#### Data shown

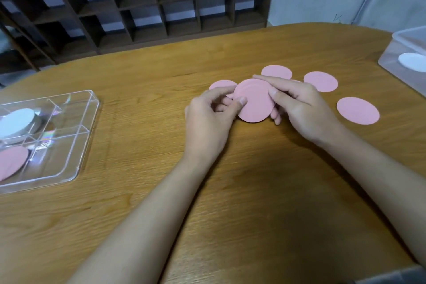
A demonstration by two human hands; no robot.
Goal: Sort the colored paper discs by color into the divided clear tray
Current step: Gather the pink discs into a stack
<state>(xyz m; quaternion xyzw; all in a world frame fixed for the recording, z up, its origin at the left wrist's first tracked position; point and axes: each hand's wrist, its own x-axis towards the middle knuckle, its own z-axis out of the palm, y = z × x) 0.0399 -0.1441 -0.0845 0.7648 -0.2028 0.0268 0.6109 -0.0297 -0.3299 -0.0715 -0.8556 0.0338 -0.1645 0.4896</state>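
Note:
Both hands hold a small stack of pink discs (253,102) just above the table's middle. My left hand (207,117) pinches its left edge with thumb on top; my right hand (297,104) grips its right edge, index finger stretched along the far rim. Loose pink discs lie around: one at the far side (276,71), one to the right (320,81), one nearer right (358,110), and one partly hidden behind the stack (221,85). The divided clear tray (76,145) sits at the left, with white discs (16,121) in a far compartment and pink discs (11,161) in a near one.
A frosted plastic box (408,41) with a white disc (412,61) inside stands at the table's far right edge. A dark wooden cubby shelf (138,2) runs behind the table. Bare wood lies between the tray and my hands.

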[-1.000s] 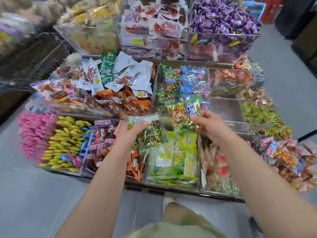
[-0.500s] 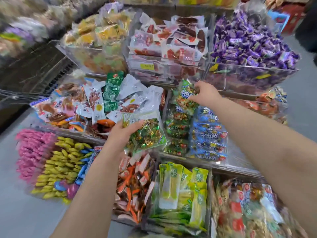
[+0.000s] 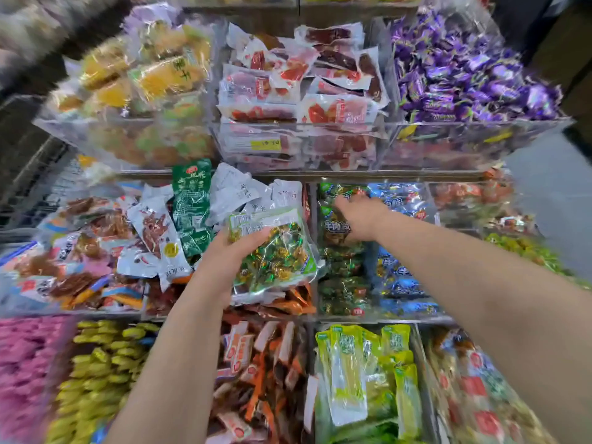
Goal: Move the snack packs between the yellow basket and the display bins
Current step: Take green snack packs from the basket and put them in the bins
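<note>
My left hand [image 3: 221, 256] grips a clear bag of green and gold wrapped candies [image 3: 277, 254] and holds it above the middle row of display bins. My right hand [image 3: 362, 216] reaches into the clear bin of green snack packs [image 3: 342, 290], fingers stretched forward and resting on the packs at the back. I cannot tell if anything lies under its palm. Blue snack packs [image 3: 400, 283] fill the right half of that bin. The yellow basket is out of view.
The upper tier holds bins of yellow dried-fruit packs [image 3: 153, 78], red meat packs [image 3: 304, 78] and purple candies [image 3: 464, 75]. Nearer me are pink sweets [image 3: 25, 363], yellow candies [image 3: 96, 363], orange stick packs [image 3: 262, 363] and green pickle packs [image 3: 368, 373]. Grey floor [image 3: 551, 187] lies right.
My right hand carried a green pack from in front of me to the back of the green-pack bin and now lies flat there. My left hand kept the candy bag and rose slightly.
</note>
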A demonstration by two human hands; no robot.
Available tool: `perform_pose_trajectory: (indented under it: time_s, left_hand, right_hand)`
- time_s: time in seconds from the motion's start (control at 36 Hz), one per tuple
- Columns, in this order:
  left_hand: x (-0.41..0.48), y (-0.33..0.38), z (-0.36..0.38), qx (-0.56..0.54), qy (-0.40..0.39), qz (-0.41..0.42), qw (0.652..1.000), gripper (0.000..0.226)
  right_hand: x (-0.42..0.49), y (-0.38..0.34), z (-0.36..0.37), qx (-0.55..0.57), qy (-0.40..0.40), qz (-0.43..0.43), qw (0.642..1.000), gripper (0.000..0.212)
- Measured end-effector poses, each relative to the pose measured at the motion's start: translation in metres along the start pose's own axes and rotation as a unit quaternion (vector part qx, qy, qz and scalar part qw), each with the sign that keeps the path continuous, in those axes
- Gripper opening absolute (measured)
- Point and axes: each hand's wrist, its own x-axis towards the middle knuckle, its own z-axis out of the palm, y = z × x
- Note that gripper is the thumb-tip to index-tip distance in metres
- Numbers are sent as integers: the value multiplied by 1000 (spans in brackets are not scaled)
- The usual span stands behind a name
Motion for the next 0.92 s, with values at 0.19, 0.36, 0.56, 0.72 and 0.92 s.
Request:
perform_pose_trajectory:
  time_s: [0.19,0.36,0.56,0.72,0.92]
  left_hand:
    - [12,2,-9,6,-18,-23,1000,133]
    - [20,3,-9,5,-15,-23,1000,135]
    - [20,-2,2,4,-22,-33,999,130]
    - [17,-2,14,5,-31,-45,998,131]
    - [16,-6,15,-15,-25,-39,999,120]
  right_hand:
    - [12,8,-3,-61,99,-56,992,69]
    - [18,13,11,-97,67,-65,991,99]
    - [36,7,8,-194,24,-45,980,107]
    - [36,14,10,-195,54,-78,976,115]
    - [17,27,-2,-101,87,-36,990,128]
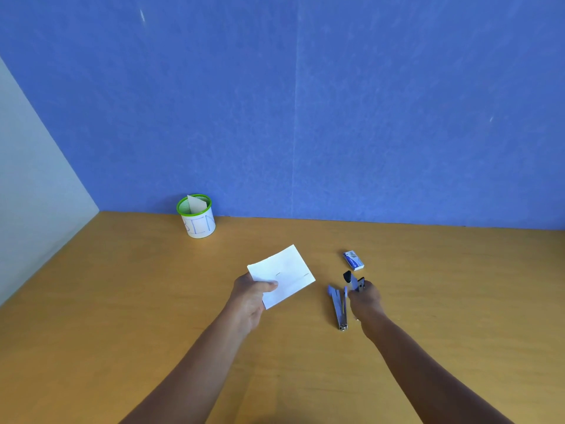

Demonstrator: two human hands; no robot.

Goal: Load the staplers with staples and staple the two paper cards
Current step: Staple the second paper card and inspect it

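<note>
My left hand (249, 298) pinches the near left corner of the white paper cards (286, 272), thumb on top, holding them just above the wooden table (153, 301). Two short staple marks show on the top card. To the right my right hand (365, 301) grips a black stapler (353, 281), whose front end sticks up past my fingers. A blue and silver stapler (338, 306) lies swung open on the table, just left of my right hand. A small blue and white staple box (353, 260) lies behind the staplers.
A white cup with a green rim (198, 218), with a folded paper standing in it, stands at the back left by the blue wall (305, 117). A pale wall borders the table on the left.
</note>
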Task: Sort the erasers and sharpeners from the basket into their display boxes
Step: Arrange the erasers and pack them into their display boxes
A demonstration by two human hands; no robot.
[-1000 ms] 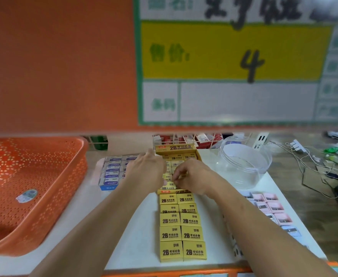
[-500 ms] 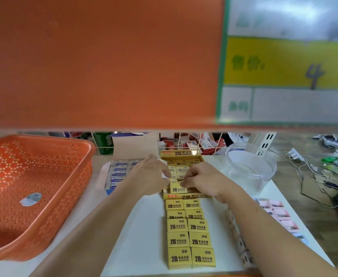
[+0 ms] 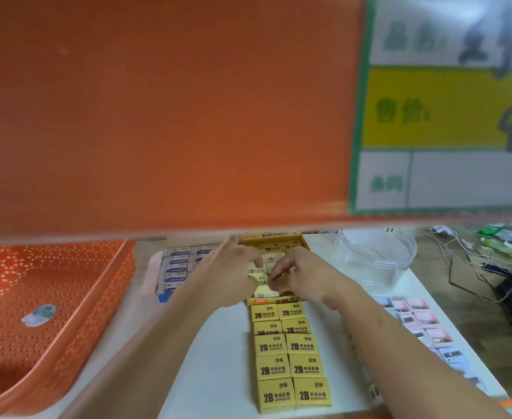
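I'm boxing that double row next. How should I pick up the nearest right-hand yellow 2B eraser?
The eraser lies flat, left and far sides tight against neighbours. Come from the right: tip up its free right edge, then probably pinch top and bottom faces.

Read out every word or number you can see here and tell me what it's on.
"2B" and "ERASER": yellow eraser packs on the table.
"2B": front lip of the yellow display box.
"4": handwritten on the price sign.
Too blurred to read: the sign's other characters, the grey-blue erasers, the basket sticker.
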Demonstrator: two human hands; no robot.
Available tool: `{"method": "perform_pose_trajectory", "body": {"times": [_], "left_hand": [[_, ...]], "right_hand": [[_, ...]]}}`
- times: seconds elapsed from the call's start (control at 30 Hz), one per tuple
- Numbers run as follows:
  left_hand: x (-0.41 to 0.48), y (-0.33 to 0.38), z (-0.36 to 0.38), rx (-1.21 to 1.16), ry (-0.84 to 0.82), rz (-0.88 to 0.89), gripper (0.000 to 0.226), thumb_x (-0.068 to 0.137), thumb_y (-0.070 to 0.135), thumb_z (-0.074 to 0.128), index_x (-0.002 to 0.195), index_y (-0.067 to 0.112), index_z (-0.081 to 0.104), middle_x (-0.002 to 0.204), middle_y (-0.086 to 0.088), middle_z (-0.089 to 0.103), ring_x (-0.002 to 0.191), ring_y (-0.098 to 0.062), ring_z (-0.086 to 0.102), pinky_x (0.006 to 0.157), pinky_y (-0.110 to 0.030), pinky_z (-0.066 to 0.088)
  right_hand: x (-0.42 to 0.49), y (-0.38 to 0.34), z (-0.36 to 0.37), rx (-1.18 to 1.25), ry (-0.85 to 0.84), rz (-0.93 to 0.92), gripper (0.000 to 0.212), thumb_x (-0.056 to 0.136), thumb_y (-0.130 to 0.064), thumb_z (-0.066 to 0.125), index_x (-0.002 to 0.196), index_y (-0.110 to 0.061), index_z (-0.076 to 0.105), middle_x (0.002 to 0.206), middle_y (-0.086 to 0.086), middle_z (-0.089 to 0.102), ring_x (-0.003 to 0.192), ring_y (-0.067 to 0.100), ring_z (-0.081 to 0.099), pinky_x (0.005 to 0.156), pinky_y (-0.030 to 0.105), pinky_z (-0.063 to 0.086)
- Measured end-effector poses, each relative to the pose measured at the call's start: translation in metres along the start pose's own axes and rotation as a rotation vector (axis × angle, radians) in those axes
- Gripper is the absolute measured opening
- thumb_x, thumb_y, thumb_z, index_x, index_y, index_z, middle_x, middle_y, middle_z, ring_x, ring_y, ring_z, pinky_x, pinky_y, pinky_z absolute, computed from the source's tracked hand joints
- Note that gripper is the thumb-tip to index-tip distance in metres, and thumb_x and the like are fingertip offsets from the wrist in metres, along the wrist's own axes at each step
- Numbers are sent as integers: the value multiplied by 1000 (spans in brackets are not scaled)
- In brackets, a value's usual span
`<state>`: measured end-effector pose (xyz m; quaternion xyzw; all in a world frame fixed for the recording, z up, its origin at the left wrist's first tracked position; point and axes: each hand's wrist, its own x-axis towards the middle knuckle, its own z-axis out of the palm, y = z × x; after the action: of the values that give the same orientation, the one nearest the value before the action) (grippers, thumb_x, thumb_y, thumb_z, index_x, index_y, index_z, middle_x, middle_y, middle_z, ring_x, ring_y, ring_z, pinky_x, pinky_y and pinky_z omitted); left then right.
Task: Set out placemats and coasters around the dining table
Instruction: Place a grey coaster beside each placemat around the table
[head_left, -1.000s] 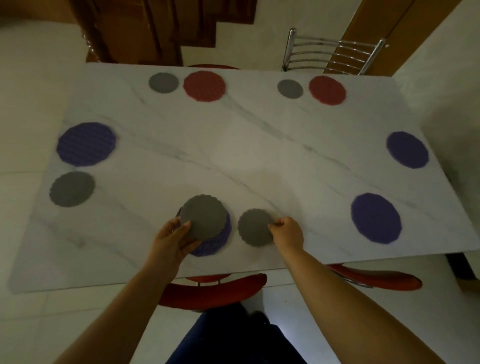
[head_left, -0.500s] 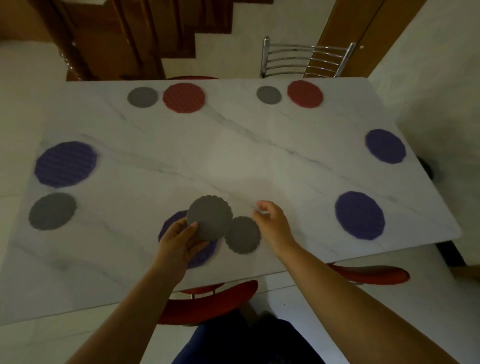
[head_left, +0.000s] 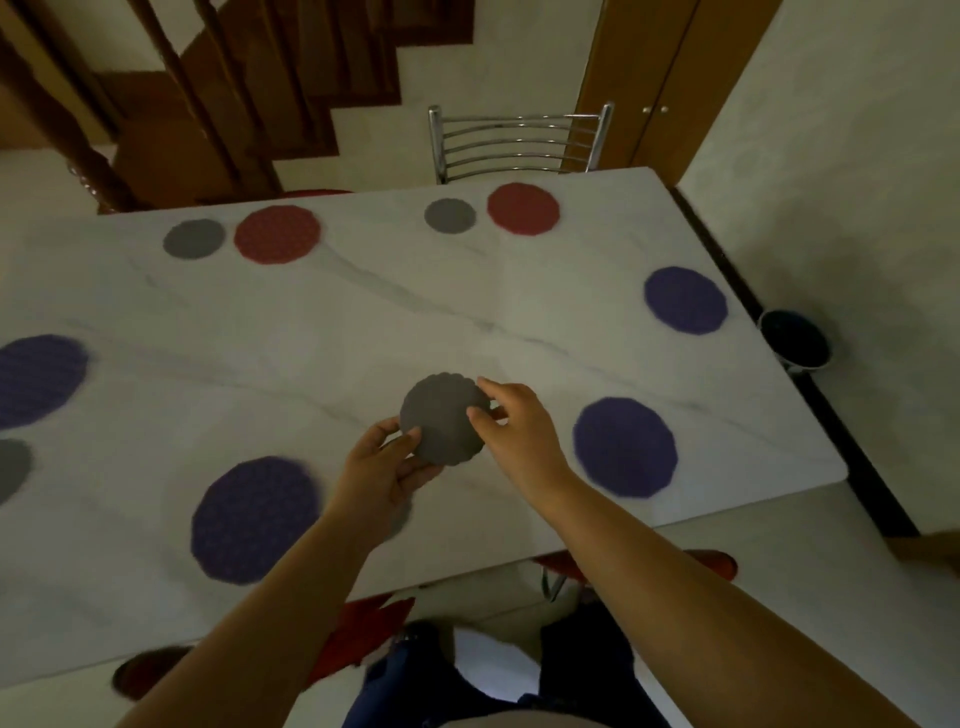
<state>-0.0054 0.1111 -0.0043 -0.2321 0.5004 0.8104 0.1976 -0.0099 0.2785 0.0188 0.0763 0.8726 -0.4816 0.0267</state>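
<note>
a grey coaster (head_left: 441, 423) is gripped by curled fingers of the left hand (head_left: 382, 470) and pinched by the right hand (head_left: 514, 423); next it should be laid beside the purple placemat (head_left: 626, 447).

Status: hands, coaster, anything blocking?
Left hand grips gray coaster at near edge. Right hand pinches its right edge. Purple placemat to the right lacks one. Nothing blocking.

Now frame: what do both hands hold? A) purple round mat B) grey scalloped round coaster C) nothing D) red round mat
B: the left hand grips the grey scalloped round coaster at its lower-left edge, and the right hand pinches its right edge, over the white marble table.
</note>
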Motion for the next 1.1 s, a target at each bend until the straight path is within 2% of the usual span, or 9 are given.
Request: {"method": "perform_pose_trajectory", "body": {"times": [0.2,0.33,0.4,0.5,0.67,0.8,0.93,1.03,1.1], "left_hand": [[0,-62,106,-50,0,26,9,92,7,58,99,11,61,89,-6,77,83,-29,74,66,-33,61],[-4,-95,167,-81,-4,12,14,91,7,58,105,10,61,94,-9,75,85,-30,73,68,-36,62],[-5,-108,188,-102,-23,9,15,92,8,56,106,9,61,97,-9,74,85,-28,73,67,-35,61],[-5,-119,207,-122,-63,19,14,95,9,51,103,9,62,95,-8,76,85,-26,73,66,-32,61],[2,-122,214,-162,-22,24,14,96,7,48,98,11,62,90,-6,77,84,-24,73,64,-31,60],[8,-118,208,-152,31,27,13,96,7,49,95,12,62,87,-4,76,79,-23,74,62,-32,60],[10,-118,203,-148,46,16,13,96,7,49,96,12,61,88,-4,76,79,-23,74,63,-31,61],[12,-120,201,-142,63,-10,12,96,7,50,96,12,61,88,-4,76,78,-23,74,62,-31,60],[13,-120,200,-143,76,-26,11,96,7,50,95,12,61,88,-5,76,77,-24,74,61,-31,60]], "right_hand": [[9,62,-112,92,19,22,21,86,-23,64,106,-20,64,102,-7,66,92,9,62,81,28,53],[16,97,-173,65,18,60,7,83,-20,67,88,-23,62,85,-12,63,83,8,62,73,19,50],[21,112,-198,77,12,87,7,83,-18,66,87,-21,61,84,-9,63,82,9,61,72,18,49],[28,132,-226,149,-30,152,8,85,-15,64,93,-15,62,90,2,66,86,17,64,76,30,55],[40,164,-261,392,34,328,8,87,-13,61,92,-19,58,93,1,62,85,15,63,57,18,55],[49,202,-279,351,141,489,18,88,-11,59,106,-10,57,107,9,60,94,24,62,63,25,54],[46,232,-279,236,124,613,22,88,-11,59,109,-5,58,111,17,59,96,29,59,77,39,56],[40,243,-272,142,84,631,15,88,-12,59,102,-6,58,109,20,61,94,30,59,84,46,55],[37,248,-267,-1,71,613,21,89,-15,59,107,-5,59,109,18,63,97,31,60,87,47,53]]}}
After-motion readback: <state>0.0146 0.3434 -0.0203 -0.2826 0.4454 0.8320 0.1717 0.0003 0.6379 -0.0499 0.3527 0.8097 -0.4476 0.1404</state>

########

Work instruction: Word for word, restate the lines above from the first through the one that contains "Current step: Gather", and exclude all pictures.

Finished exercise:
A demonstration by two human hands; no robot.
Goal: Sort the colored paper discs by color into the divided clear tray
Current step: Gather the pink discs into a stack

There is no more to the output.